## Exercise objective
Range to reproduce from the entries below: the line with "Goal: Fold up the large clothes", the line with "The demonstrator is", and every line in between. Give them exactly and give nothing else.

== Provided data

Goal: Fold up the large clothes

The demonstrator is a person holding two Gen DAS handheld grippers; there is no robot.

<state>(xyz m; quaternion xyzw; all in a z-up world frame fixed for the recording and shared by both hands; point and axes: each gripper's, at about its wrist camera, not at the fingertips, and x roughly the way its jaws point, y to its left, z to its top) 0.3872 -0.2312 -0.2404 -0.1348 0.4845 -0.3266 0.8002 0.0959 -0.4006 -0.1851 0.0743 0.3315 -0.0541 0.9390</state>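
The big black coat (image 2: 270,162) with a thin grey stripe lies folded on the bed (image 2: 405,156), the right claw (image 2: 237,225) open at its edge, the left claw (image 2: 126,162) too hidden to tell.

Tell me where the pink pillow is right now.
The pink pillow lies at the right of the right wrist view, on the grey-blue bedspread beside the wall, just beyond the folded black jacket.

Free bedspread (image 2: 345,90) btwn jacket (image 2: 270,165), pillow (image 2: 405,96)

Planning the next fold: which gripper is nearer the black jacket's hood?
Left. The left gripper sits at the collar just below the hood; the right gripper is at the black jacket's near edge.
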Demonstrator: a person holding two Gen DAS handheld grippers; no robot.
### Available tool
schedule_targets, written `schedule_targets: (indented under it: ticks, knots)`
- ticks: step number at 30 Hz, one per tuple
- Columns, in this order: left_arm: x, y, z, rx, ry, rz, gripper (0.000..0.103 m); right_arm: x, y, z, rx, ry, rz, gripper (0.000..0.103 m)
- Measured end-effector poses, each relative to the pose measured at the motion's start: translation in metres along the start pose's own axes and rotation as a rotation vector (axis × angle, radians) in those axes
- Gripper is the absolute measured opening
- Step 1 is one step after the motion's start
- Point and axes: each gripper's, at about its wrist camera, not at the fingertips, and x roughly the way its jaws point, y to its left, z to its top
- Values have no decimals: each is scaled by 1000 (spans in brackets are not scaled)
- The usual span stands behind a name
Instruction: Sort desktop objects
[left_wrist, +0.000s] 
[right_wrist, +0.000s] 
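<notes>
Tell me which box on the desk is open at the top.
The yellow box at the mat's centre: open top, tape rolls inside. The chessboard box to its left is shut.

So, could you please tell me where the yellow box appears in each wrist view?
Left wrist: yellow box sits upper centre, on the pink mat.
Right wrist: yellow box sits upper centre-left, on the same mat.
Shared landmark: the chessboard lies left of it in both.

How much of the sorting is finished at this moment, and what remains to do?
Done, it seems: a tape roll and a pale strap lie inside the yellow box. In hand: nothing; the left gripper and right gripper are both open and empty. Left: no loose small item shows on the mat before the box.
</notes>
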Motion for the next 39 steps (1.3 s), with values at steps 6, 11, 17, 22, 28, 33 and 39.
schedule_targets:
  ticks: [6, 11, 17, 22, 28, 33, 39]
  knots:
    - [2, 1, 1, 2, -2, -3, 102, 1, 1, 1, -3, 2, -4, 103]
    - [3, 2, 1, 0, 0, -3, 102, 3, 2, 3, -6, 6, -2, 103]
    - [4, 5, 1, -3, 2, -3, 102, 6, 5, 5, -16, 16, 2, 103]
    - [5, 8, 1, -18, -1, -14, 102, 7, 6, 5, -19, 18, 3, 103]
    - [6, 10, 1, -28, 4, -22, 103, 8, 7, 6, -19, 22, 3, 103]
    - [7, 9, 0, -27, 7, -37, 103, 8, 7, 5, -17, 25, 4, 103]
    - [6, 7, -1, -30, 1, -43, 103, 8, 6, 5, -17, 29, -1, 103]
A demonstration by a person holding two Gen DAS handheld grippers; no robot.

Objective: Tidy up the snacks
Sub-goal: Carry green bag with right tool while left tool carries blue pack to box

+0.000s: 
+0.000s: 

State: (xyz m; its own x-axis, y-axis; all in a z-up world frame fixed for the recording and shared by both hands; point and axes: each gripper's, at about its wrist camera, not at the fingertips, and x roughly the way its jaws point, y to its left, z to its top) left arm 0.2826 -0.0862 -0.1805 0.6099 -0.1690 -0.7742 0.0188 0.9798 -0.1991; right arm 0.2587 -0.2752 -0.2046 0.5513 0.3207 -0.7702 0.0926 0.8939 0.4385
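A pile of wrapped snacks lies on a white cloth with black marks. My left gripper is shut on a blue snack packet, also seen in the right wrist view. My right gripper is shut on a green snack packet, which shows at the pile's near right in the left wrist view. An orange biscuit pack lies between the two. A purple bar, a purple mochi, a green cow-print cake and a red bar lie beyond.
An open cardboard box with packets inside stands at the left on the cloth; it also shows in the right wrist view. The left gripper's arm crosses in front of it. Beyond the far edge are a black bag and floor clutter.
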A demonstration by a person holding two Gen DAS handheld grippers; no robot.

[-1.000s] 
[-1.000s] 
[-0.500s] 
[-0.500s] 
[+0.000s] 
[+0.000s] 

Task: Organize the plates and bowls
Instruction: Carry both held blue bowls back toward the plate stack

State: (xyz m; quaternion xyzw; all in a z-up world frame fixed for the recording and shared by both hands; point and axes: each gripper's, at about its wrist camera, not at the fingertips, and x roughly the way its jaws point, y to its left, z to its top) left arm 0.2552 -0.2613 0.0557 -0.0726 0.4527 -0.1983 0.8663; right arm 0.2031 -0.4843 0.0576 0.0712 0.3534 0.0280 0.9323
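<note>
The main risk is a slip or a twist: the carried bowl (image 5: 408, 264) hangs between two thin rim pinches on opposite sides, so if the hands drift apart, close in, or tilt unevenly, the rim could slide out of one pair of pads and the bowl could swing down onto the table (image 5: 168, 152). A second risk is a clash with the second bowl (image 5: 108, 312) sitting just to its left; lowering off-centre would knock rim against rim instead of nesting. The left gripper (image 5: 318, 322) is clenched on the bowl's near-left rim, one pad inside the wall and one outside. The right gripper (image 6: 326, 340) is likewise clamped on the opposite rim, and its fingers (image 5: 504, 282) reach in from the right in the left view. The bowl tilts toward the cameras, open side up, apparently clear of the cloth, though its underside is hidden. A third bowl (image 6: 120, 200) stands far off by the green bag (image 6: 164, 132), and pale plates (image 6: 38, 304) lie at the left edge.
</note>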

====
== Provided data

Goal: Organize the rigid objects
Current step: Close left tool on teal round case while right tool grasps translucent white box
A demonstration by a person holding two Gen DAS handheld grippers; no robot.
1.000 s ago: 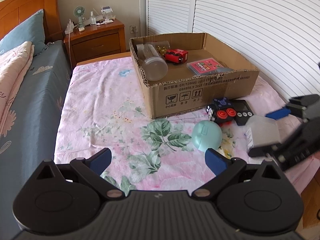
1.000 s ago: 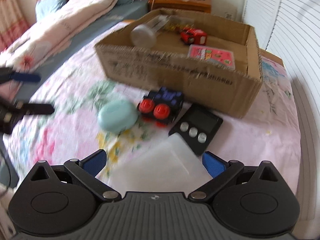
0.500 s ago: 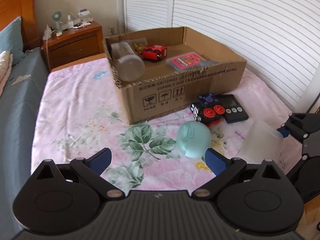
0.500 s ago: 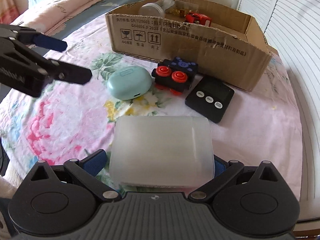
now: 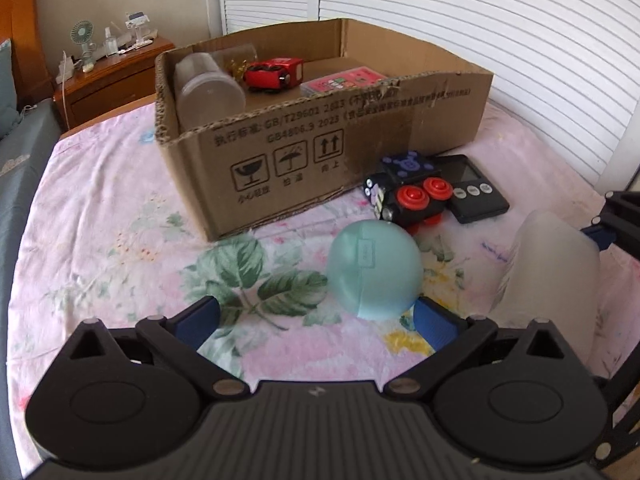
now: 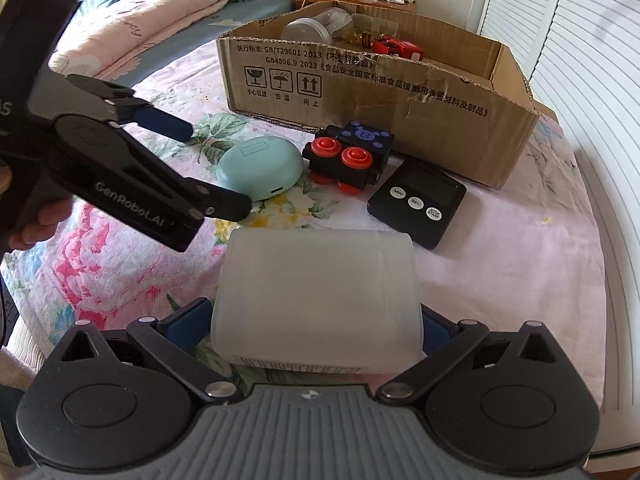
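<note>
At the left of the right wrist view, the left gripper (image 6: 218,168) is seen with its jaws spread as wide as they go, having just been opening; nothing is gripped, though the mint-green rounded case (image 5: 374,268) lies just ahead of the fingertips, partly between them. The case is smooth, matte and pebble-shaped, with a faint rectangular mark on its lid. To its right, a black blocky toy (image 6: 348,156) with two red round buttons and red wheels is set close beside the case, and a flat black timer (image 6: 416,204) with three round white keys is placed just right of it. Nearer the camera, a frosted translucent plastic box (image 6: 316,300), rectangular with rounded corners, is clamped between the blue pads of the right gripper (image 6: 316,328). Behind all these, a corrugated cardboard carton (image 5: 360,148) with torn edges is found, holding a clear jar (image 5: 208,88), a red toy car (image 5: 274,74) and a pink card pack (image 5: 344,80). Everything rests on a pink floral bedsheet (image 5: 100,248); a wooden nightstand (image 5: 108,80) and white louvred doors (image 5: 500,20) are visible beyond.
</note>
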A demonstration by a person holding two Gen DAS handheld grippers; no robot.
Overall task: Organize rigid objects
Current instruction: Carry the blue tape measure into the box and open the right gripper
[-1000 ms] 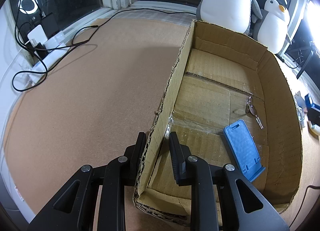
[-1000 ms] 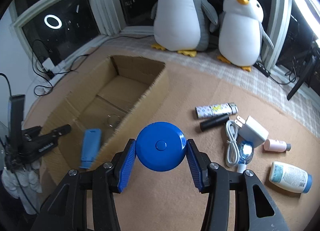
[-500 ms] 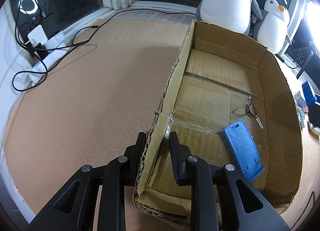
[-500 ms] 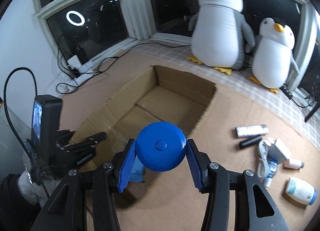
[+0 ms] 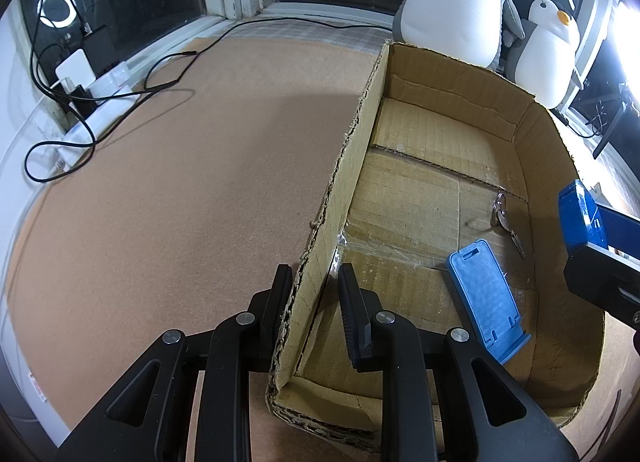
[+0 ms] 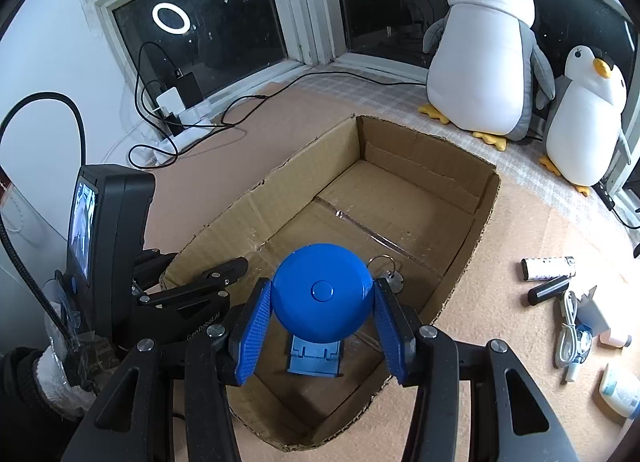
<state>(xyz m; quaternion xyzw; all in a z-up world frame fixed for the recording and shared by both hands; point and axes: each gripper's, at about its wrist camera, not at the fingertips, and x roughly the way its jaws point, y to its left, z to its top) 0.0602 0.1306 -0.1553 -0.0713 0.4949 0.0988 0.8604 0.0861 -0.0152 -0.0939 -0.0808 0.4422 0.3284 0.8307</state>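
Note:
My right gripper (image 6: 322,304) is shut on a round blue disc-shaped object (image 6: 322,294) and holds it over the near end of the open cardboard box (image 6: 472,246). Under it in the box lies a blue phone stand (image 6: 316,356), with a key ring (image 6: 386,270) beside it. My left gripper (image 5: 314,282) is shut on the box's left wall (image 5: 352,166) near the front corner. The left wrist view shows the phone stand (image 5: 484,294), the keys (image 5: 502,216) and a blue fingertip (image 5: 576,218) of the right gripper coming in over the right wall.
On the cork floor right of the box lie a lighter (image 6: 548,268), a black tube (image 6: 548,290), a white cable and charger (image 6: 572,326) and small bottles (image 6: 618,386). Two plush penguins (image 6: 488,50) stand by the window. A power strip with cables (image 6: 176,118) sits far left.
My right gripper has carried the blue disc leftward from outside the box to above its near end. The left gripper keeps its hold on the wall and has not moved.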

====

## Solution to this task
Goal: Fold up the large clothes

The demonstrator is a person holding two Gen DAS handheld grippers; there is no robot.

That completes the output.